*Instructions for the task*: In the listing that follows, locate the line containing "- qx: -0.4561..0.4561" and the line containing "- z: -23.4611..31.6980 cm". Retype exactly those two lines and every line between them, and nothing more.

-- Source data follows --

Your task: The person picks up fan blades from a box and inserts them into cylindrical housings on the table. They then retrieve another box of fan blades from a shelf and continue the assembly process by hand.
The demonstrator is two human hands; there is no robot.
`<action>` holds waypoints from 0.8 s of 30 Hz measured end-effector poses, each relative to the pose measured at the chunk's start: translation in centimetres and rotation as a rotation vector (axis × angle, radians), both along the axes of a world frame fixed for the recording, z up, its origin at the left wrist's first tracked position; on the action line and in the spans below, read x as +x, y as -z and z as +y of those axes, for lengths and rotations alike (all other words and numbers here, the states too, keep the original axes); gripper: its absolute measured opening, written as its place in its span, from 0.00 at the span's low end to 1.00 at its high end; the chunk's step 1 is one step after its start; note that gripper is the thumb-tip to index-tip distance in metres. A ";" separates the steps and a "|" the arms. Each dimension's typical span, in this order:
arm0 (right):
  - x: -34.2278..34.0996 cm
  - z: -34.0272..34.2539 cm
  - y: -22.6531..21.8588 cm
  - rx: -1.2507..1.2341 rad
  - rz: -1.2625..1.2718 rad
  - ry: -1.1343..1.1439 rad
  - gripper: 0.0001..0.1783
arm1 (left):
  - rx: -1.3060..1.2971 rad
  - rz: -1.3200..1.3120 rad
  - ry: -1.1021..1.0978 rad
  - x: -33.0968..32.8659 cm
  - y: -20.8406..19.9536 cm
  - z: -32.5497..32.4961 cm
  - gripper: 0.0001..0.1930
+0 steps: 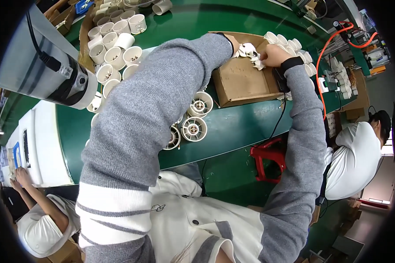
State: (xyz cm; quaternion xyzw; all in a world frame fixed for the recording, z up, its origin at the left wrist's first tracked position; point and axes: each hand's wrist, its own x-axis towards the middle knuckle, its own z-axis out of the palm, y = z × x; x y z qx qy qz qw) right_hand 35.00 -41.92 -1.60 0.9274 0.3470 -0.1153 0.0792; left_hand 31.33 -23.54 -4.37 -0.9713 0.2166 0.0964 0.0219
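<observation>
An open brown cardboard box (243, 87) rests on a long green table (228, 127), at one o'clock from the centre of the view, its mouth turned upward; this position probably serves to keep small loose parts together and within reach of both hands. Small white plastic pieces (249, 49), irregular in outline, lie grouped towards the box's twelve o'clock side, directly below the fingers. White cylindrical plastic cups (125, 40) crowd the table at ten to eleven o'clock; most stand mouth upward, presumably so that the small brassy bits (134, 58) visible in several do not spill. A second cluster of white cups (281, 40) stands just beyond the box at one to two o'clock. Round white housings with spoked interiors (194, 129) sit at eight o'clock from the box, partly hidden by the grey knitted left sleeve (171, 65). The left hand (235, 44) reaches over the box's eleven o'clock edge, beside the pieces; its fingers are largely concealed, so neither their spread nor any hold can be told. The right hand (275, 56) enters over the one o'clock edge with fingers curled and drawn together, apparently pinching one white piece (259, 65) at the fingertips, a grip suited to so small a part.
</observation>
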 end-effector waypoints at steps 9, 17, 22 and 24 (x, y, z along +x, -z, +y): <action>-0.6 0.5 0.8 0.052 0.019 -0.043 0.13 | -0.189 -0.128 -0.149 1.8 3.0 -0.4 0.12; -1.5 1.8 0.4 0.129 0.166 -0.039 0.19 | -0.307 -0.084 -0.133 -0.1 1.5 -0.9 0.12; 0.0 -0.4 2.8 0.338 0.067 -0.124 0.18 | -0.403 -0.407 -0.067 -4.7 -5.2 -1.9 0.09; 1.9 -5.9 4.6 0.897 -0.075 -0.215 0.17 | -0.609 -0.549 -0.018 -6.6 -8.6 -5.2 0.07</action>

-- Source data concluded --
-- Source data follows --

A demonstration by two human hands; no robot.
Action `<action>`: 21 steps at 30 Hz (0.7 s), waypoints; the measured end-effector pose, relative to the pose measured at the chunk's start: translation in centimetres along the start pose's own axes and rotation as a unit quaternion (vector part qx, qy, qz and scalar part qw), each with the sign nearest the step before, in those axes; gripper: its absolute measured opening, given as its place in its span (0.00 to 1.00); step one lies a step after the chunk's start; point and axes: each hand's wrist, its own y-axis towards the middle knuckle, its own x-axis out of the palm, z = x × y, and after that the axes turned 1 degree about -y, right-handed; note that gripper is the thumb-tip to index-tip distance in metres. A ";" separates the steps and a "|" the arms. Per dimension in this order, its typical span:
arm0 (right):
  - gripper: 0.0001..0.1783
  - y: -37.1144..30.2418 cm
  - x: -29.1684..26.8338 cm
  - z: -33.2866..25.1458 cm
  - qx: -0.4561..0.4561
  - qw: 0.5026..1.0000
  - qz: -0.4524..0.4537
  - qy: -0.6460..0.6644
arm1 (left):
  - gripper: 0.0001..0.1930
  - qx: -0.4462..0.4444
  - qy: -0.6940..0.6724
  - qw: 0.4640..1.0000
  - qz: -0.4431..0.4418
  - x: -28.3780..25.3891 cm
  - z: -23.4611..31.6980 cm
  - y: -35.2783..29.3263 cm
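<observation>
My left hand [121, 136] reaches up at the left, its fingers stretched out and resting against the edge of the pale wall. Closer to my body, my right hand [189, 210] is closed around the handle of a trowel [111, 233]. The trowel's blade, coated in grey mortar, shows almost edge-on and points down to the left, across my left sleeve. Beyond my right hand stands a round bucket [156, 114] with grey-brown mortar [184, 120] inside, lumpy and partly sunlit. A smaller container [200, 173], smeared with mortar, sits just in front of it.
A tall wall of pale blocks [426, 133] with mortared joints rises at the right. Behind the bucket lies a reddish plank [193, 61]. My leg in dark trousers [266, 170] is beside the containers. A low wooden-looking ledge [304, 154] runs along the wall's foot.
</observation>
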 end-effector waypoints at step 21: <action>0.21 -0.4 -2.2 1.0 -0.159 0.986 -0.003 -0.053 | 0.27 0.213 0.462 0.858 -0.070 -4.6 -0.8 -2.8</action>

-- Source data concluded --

*Reply*:
  - qx: -0.4561..0.4561
  - qw: 0.5026..1.0000
  - qz: -0.4524..0.4537
  - qy: -0.6460..0.6644
arm1 (left):
  - gripper: 0.0001..0.1930
  - qx: -0.4462..0.4444
  - qy: -0.6940..0.6724
  - qw: 0.4640..1.0000
  - qz: -0.4431..0.4418
  - x: -28.3780..25.3891 cm
  - z: -23.4611..31.6980 cm

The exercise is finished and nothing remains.